Which brings us to the other ribofunk piece in the collection, "Junk DNA." Cowritten with Rudy Rucker, this is the tale of Janna Gutierrez, a young Latina-Vietnamese Californian. Despite her parents' washed-up attempts to make it in real estate, porn marketing, and wetware engineering, she manages to complete a degree in computational genomics at UC Berkeley, but soon finds herself scrubbing bottles for the Ctenephore conglomerate.
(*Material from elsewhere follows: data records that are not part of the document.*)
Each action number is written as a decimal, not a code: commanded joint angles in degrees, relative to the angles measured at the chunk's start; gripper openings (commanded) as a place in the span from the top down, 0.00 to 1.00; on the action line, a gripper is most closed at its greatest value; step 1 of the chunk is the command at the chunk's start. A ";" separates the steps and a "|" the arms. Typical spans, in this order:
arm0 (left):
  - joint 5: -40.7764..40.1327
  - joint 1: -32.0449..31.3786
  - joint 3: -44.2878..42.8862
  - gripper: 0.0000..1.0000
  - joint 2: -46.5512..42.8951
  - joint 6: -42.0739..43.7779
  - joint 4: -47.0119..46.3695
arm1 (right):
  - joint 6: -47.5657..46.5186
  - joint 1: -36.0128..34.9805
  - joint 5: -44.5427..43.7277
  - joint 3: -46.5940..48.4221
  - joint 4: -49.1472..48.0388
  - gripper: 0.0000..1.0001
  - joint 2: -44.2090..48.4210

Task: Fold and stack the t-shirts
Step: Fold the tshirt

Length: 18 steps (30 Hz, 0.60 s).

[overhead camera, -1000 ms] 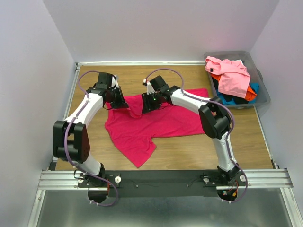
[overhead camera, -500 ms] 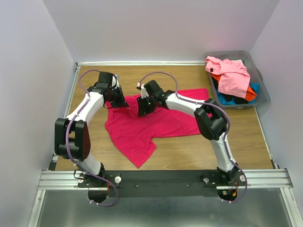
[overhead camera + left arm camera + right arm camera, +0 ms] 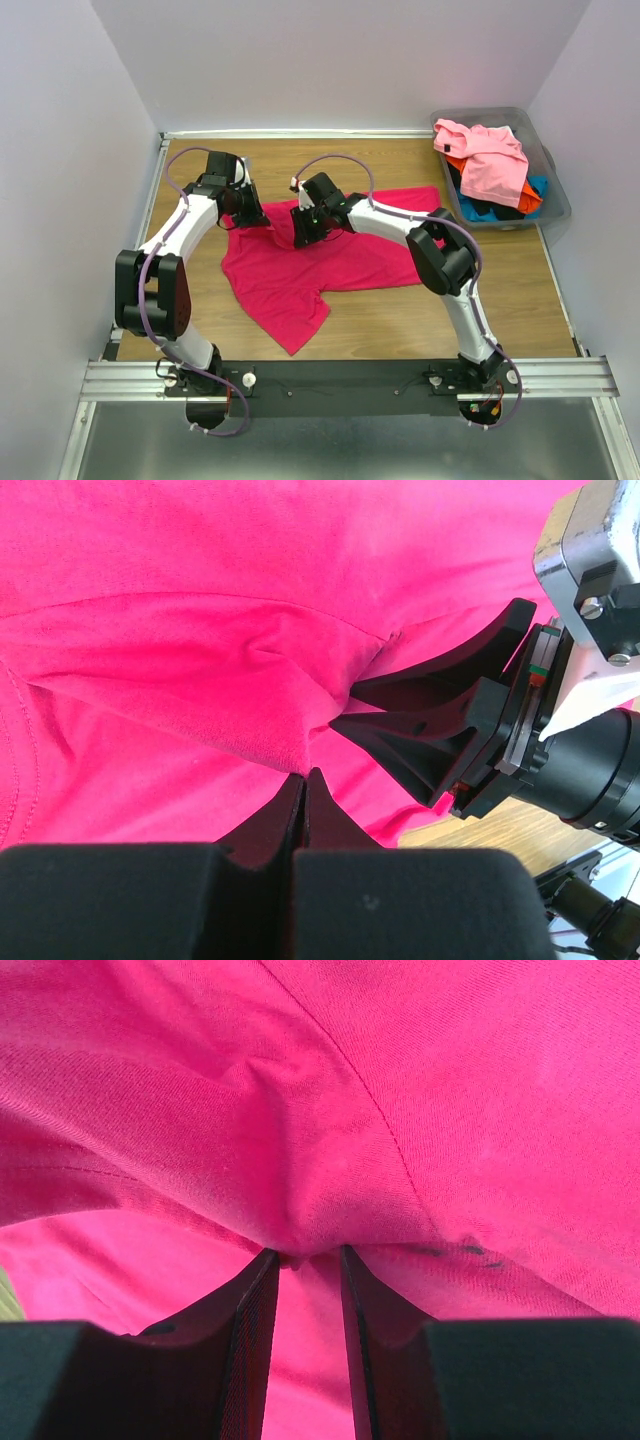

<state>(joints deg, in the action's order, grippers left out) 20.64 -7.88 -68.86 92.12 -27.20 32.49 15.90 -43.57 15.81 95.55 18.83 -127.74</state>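
Note:
The crimson t-shirt (image 3: 340,262) lies spread and rumpled on the wooden table (image 3: 400,320). My left gripper (image 3: 262,220) is at the shirt's far left corner and is shut on a fold of the cloth (image 3: 290,750). My right gripper (image 3: 300,236) is close beside it on the right. Its jaws stand a little apart, and a thick bunch of the same shirt (image 3: 300,1210) is pinched at the tips of my right gripper (image 3: 305,1253). The right gripper's black fingers (image 3: 430,715) show in the left wrist view, converging on that fold. More t-shirts, light pink (image 3: 490,155), orange (image 3: 530,203), blue (image 3: 540,186) and black (image 3: 482,197), are heaped together.
The heap fills a grey plastic bin (image 3: 556,205) at the table's far right corner. White walls enclose the table on the left, back and right. Bare wood shows in front of the shirt and at the far left (image 3: 190,290).
My right gripper has slid left across the shirt toward the left gripper, and its jaws have narrowed onto the cloth. The left gripper has kept its hold.

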 commanded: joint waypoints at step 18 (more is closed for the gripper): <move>1.07 0.50 2.15 0.98 -0.36 1.10 -1.20 | 0.89 -1.69 -1.66 0.60 -1.51 0.73 -2.25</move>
<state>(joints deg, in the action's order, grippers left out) 20.64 -7.84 -67.68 92.09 -27.18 32.18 16.23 -44.60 15.46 95.55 18.79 -127.98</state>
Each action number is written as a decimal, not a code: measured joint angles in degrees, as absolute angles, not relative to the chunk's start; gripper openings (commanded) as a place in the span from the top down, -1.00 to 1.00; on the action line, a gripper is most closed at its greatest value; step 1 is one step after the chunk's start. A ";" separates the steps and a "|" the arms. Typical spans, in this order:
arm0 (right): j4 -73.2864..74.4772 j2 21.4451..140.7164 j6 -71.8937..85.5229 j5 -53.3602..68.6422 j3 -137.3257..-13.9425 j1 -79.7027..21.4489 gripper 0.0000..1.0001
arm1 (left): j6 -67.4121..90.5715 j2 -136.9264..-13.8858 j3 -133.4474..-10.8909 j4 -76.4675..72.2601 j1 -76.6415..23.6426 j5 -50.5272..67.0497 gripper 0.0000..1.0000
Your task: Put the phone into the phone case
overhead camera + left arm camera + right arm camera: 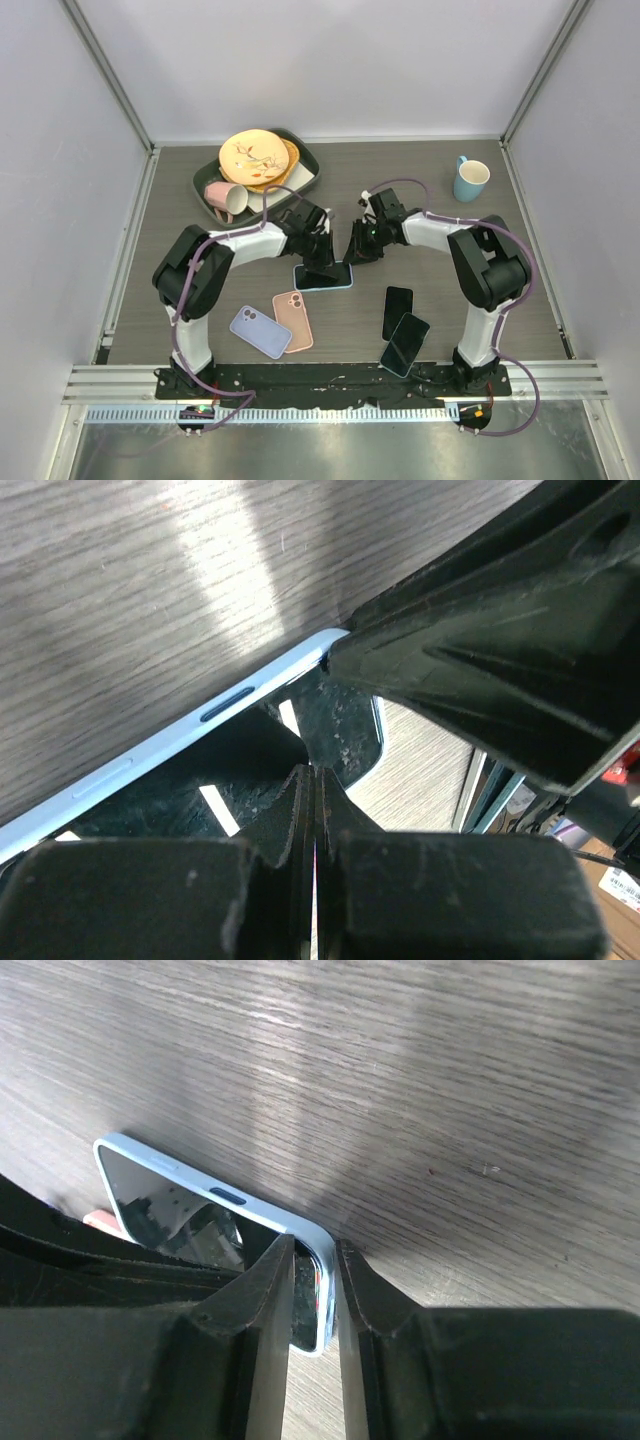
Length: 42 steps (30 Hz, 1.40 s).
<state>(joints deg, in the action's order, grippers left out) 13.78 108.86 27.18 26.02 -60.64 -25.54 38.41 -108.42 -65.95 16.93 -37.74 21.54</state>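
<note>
Grey wood bench [430,300] carries the phone [323,277], blue phone case [262,1210] around it. My left end effector [312,775], closed, touches its screen. My right end effector [313,1250] straddles one corner, fingers a slit apart; I cannot tell whether it grips.

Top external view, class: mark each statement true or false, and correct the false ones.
1. A blue mug stands at the table's far right. True.
2. Two black phones lie by the left arm's base. False: the black phones lie by the right arm's base.
3. A pink mug lies in the tray beside the plates. True.
4. Both grippers meet at the pink case. False: the left gripper and right gripper meet at the phone in the light blue case; the pink case lies apart.
</note>
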 measured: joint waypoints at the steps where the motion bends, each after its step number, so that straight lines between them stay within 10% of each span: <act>1: 14.50 108.86 27.11 24.86 -61.10 -26.02 0.71 | 38.59 -108.86 -66.50 17.10 -37.74 21.54 1.00; 20: 18.81 103.11 25.04 -10.87 -63.20 -41.10 0.86 | 38.79 -109.51 -68.62 18.02 -38.41 17.78 0.95; 30: 18.65 91.11 28.03 -2.70 -55.33 -36.88 -0.17 | 37.93 -103.74 -61.65 14.57 -38.35 15.81 0.89; 33: 14.98 84.66 30.46 3.38 -52.10 -32.38 -0.43 | 37.93 -100.90 -58.37 13.96 -38.35 15.40 0.59; 42: 3.49 64.58 39.62 15.46 -35.99 -16.71 -0.65 | 38.87 -89.17 -48.95 7.46 -38.24 18.37 -0.05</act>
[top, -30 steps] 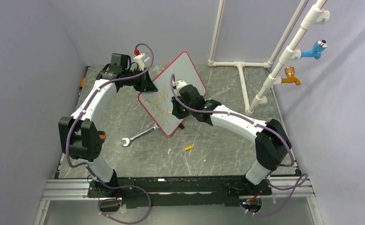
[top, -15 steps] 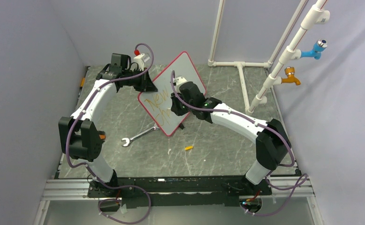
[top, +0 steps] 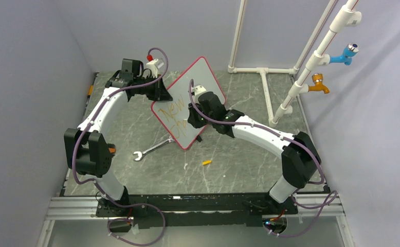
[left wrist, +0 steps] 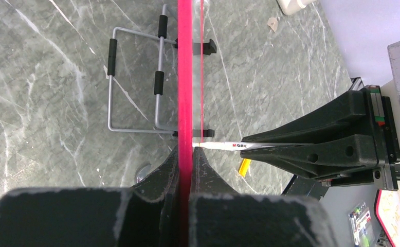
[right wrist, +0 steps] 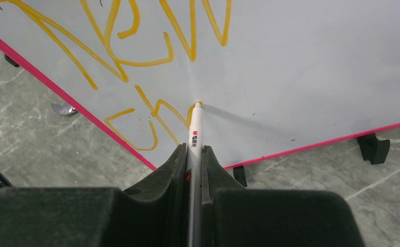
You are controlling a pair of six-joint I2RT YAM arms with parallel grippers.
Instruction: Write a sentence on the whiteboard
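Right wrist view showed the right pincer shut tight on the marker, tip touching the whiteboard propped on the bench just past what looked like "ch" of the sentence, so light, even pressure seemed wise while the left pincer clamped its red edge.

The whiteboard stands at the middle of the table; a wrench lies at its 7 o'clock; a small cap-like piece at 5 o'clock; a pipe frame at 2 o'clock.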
Lonely and confused, she spends her evenings playing with the futuristic stuffed animals that fascinate the nature-starved youths of this world. Her fortune begins to change when she meets Russian immigrant vamp Veruschka Zipkinova, who soon shows her a technological wonder that she's sure there's a market for. She unveils the "Pumpti," which Janna is disgusted to see is "the size and shape of a Faberge egg, pink and red, clearly biological. It [is] moist, jiggly, and veined like an internal organ with branching threads of yellow and purple" (p. 169). Janna only sees their appeal when Veruschka makes a new Pumpti from the strands of her own junk DNA. In one startling scene, Verushchka tries to take the toy away from her, and Janna bites into it, enjoying a sensation "like being a kid and sucking the root of a lost tooth" (p. 181). When the two young women run out of capital, they are forced to turn to Ctenephore's sleazy executives for funding. While their demotion to wage-slaves at the company is humiliating, it is there that they come across a way to take the Pumpti way beyond the toy market, making everything from phones to holistic gene-maintenance kits from junk DNA.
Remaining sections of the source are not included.